Насколько моху припомнить, Новаковский давал ему уроки арифметики и польской грамматики. Во время студенчества я и несколько товарищей были некоторое время преподавателями в одной из воскресных школ Выборгской Стороны. В числе учеников кроме детей были юноши от 15 до 20-летнего возраста и даже старше. И я не раз видел, с каким трудом дается иному парню механизм чтения или письма: на лбу появляются явственные морщины, иногда бедняга прямо-таки потеет, в том роде, как это бывает с нашею братией — интеллигентами при исполнении непривычной мускульной работы в роде, например, рубки дров. Теперь я время от времени видел Радзеевского в подобном состоянии напряженности и утомления; его занятия подвигались очень туго.
Русским языком он владел плохо. По выходе из тюрьмы ему, как и прочим полякам, предстояло прожить в Сибири некоторое — и, может быть, продолжительное — время; поэтому было бы полезно подучиться заранее русскому языку, попривыкнуть к нашей разговорной речи. Но я не решался приступить к систематическим упражнениям этого рода: считал полезным дождаться того времени, когда он окончит усвоение на родном языке тех знаний, которые приобретал при помощи Новаковского.
Столяр из Варшавы, о котором я упоминал в начале этой главы, по фамилии Стефанский, заходил довольно часто к Радзеевскому и Политовскому покалякать, о том, о сем. Обыкновенно разговаривали об оставшихся на родине семействах, о полученных оттуда письмах, о тамошних хозяйственных делах, о тамошних притеснениях со стороны властей; вспоминались общие знакомые; рассказывались эпизоды из жизни как этих общих знакомых, так и самих собеседников — эпизоды иногда печальные, иногда забавные. Общий тон разговоров был дружелюбный.
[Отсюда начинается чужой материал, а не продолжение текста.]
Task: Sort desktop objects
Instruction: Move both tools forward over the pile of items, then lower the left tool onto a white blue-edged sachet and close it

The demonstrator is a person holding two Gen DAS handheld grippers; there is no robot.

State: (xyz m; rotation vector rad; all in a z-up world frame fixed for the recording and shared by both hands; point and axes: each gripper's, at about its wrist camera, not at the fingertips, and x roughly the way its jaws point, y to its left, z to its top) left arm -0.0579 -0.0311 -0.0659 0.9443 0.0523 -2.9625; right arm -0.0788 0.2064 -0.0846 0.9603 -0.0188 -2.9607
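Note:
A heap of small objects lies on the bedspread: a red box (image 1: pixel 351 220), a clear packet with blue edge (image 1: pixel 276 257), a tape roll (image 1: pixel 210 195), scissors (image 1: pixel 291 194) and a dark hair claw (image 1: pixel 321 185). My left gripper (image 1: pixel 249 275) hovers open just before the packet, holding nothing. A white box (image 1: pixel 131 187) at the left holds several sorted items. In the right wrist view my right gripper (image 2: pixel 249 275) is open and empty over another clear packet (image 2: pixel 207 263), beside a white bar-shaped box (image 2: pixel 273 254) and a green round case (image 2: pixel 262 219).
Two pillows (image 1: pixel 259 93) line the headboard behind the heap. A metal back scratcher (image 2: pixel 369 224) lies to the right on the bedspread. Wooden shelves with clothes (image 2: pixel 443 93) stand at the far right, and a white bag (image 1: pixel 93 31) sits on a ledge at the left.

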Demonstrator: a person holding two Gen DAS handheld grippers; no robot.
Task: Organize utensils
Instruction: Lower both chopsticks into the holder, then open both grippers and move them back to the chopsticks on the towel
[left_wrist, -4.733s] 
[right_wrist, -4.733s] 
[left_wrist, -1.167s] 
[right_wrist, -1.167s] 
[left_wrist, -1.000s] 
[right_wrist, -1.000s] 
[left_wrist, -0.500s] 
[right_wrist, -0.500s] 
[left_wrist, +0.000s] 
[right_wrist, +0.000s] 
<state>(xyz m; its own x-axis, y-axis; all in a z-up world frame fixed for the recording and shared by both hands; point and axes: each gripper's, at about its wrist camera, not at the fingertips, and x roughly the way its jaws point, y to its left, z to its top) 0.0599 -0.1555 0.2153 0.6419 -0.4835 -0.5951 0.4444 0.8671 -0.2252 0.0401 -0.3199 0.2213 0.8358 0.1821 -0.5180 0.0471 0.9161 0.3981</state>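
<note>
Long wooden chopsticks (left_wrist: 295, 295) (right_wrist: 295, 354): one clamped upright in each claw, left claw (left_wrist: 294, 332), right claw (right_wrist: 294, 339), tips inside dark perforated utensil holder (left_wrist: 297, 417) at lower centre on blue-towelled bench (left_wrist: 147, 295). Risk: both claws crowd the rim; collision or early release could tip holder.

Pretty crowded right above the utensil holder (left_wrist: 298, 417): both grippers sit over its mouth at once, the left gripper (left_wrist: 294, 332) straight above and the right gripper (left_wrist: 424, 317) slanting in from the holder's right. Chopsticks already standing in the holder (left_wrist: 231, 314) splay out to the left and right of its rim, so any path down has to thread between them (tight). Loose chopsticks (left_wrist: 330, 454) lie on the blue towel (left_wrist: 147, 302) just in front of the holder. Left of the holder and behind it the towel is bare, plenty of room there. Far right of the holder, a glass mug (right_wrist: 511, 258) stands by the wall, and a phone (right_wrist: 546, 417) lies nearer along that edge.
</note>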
Но изредка случалось, что разговор принимал оборот, так сказать, принципиальный: Радзеевский обрушивался на магнатов, сановников, богачей и грозил им тем коммунизмом «па wielką skalę»[231]
, о котором с умилением мечтал Муравский в первый день нашей коммуны. При подобном обороте разговора Стефанский вставал, вынимал изо рта коротенький чубук с трубкой, сплевывал на сторону и, ударивши по столу кулаком, произносил свирепым голосом: «Коммунизм — глупость; рабство, хуже московского ярма». Затем, бросивши на Радзеевского и Политовского сокрушительный, уничтожительный взгляд, он удалялся медленными, величавыми шагами; они, со своей стороны, в одиночку ему выкрикивали: «Какой же ты дурак!». Чрез несколько дней, а иногда, на другой же день, собеседование происходило снова в прежнем дружелюбном тоне, как будто ничего особенного между собеседниками не случилось.К осуждению коммунизма пришел ли Стефанский собственным умом, или он только повторял услышанные от кого-то слова — не знаю.
Волосевич, как только имел днем свободные время, шел к Стефанскому и исполнял по его указаниям какую-нибудь столярную работу даром, чтобы только подучиться этому ремеслу. По отзывам Стефанского и других, обучение пошло ему впрок — понаторел заметно.
В апреле 1866 года я окончил штудирование трактата Милля. Я по-прежнему помогал Вишневскому и Сускому в занятиях языками, и почти каждый вечер полчаса, час, изредка даже больше часа уходило на эту помощь.
Оставшееся свободное время я употреблял теперь на чтение сравнительной географии Даниеля[232]
и на заучивание греческих склонений и спряжений по грамматике Коссовича[233]. География — предмет сам по себе занимательный, изложение Даниеля живое, толковое; и, значит, понятно, почему я занялся первою из названных книг. К занятиям языками у меня было явственное расположение с времен детства; а теперь, кроме того, между поляками шли большие разговоры о всемилостивейшем манифесте, ожидавшемся в 1866 году по случаю бракосочетания наследника престола: манифест мог сократить сроки наших приговоров; может быть, некоторые из нас будут отправлены на поселение тотчас же; в будущих местах нашего жительства может оказаться спрос на уроки — почему не подготовиться? Ожидания поляков чрез несколько месяцев оправдались в значительной степени; но ко мне и вообще к русским манифест не был применен.